At the same time Hitler promotes von Paulus to the rank of field marshal. No German field marshal, the Führer remarks at the time, has ever been taken prisoner. But at the end of the month (on 31 January 1943) von Paulus, with just 91,000 survivors, surrenders to the Russians. Hitler is apoplectic, declaring himself personally betrayed. He protests that the new field marshal should have taken his own life, like an ancient Roman, rather than face captivity.

Hitler's personal obstinacy succeeds in maintaining a German front in Russia for another year and more. But the more significant fact is that his obsessive refusal to yield has now lost him an entire German army - and will soon lose him another, in north Africa.

×

Malta and Sicily: 1942-1943

The capture of the German army in north Africa in May 1943 dramatically alters the balance of advantage within the Mediterranean, and brings one immediate benefit for the Allies. It ends the three-year siege and bombardment which has been endured with great heroism by the citizens of the tiny island of Malta.

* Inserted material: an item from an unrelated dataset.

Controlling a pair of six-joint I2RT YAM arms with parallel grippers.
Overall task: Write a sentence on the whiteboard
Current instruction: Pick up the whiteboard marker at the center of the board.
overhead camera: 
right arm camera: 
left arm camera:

From the entry of Italy into the war, in June 1940, Italian and German planes take off from Sicily on frequent bombing sorties to subdue this small British outpost, of huge strategic importance as the only staging post available to the Allies between Gibraltar and Alexandria and the only base for attacks on the enemy's supply route between Italy and north Africa. At the worst times of the siege, food and fuel can only be delivered to Malta by submarine.

×

The people hold firm and in token of their endurance, in 1942, George VI awards Britain's highest civilian medal for courage, the George Cross, to the entire 'Island Fortress of Malta'. In the summer of 1943, with the whole north African coast now in Allied hands, the strategic importance of Malta is finally reduced and the agony ends.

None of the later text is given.